White played in 29 games (including 26 starts) for Chicago in the 2025–26 season, recording averages of 18.6 points, 3.7 rebounds, and 4.7 assists.

=== Charlotte Hornets (2026–present) ===
On February 4, 2026, White and Mike Conley Jr. were traded to the Charlotte Hornets in exchange for Ousmane Dieng, Collin Sexton and multiple second-round draft picks. On February 24, he made his debut for the Hornets in a 131–99 win against the Chicago Bulls. In 21 appearances for Charlotte, White averaged 15.6 points, 3.0 rebounds, and 3.0 assists.

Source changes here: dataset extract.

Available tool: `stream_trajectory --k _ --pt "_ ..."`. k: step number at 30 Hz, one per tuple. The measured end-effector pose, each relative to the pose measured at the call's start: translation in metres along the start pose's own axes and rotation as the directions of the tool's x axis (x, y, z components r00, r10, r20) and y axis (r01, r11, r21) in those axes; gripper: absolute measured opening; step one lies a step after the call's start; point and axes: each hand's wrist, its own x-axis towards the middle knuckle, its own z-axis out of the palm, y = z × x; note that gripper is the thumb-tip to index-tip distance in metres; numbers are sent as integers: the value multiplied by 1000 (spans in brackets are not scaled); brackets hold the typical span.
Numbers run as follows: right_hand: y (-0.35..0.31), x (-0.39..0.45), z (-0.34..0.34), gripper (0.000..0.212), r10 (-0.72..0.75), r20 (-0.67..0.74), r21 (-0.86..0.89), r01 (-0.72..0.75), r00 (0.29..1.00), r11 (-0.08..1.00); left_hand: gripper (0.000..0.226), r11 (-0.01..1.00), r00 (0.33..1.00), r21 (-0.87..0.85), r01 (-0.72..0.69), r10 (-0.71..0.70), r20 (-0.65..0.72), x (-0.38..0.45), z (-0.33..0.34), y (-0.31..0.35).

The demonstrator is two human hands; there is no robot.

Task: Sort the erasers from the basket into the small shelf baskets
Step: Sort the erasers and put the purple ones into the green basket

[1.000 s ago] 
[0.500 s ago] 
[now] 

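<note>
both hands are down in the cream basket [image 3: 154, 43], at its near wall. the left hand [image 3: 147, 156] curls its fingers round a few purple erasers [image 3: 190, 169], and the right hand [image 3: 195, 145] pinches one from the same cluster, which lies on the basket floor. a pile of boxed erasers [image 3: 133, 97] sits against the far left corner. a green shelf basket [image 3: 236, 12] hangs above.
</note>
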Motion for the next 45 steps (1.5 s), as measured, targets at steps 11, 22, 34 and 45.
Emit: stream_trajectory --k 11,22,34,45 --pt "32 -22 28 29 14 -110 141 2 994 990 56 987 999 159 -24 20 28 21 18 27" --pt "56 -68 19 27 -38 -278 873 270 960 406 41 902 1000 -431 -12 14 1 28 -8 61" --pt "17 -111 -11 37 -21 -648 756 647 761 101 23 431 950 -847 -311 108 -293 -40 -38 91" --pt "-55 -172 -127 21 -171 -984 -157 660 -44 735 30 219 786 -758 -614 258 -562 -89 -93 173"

On July 6, 2026, White re-signed with the Hornets on a three-year, $74 million contract.

==Career statistics==

===NBA===

====Regular season====

| Year | Team | GP | GS | MPG | FG% | 3P% | FT% | RPG | APG | SPG | BPG | PPG |
| 2019–20 | Chicago | 65 | 1 | 25.8 | .394 | .354 | .791 | 3.5 | 2.7 | .8 | .1 | 13.2 |
| 2020–21 | Chicago | 69 | 54 | 31.2 | .416 | .359 | .901 | 4.1 | 4.8 | .6 | .2 | 15.1 |
| 2021–22 | Chicago | 61 | 17 | 27.5 | .433 | .385 | .857 | 3.0 | 2.9 | .5 | .2 | 12.7 |
| 2022–23 | Chicago | 74 | 2 | 23.4 | .443 | .372 | .871 | 2.9 | 2.8 | .7 | .1 | 9.7 |
| 2023–24 | Chicago | 79 | 78 | 36.5 | .447 | .376 | .838 | 4.5 | 5.1 | .7 | .2 | 19.1 |
| 2024–25 | Chicago | 74 | 73 | 33.1 | .453 | .370 | .902 | 3.7 | 4.5 | .9 | .2 | 20.4 |
| 2025–26 | Chicago | 29 | 26 | 29.1 | .438 | .346 | .805 | 3.7 | 4.7 | .7 | .1 | 18.6 |
| Charlotte | 21 | 0 | 19.3 | .461 | .391 | .839 | 3.0 | 3.0 | .2 | .1 | 15.6 |
| Career |  | 472 | 251 | 29.3 | .434 | .369 | .856 | 3.6 | 3.9 | .7 | .2 | 15.4 |

====Playoffs====

| Year | Team | GP | GS | MPG | FG% | 3P% | FT% | RPG | APG | SPG | BPG | PPG |
|---|---|---|---|---|---|---|---|---|---|---|---|---|
| 2022 | Chicago | 5 | 0 | 19.6 | .333 | .276 | .800 | 3.4 | 1.8 | .2 | .0 | 8.4 |
| Career |  | 5 | 0 | 19.6 | .333 | .276 | .800 | 3.4 | 1.8 | .2 | .0 | 8.4 |

===College===

| Year | Team | GP | GS | MPG | FG% | 3P% | FT% | RPG | APG | SPG | BPG | PPG |
|---|---|---|---|---|---|---|---|---|---|---|---|---|
| 2018–19 | North Carolina | 35 | 35 | 28.5 | .423 | .353 | .800 | 3.5 | 4.1 | 1.1 | .3 | 16.1 |

==Personal life==
White's father, Donald, previously played college basketball at North Carolina Central before becoming a factory worker until his death on August 15, 2017, to liver cancer. His mother is a claims manager for an insurance company. He also has a sister and an older brother, Will, who played basketball and is currently an assistant coach for Mars Hill University. He has a personal connection with NBA player Chris Paul, as he played for Paul's Amateur Athletic Union (AAU) program, Team CP3.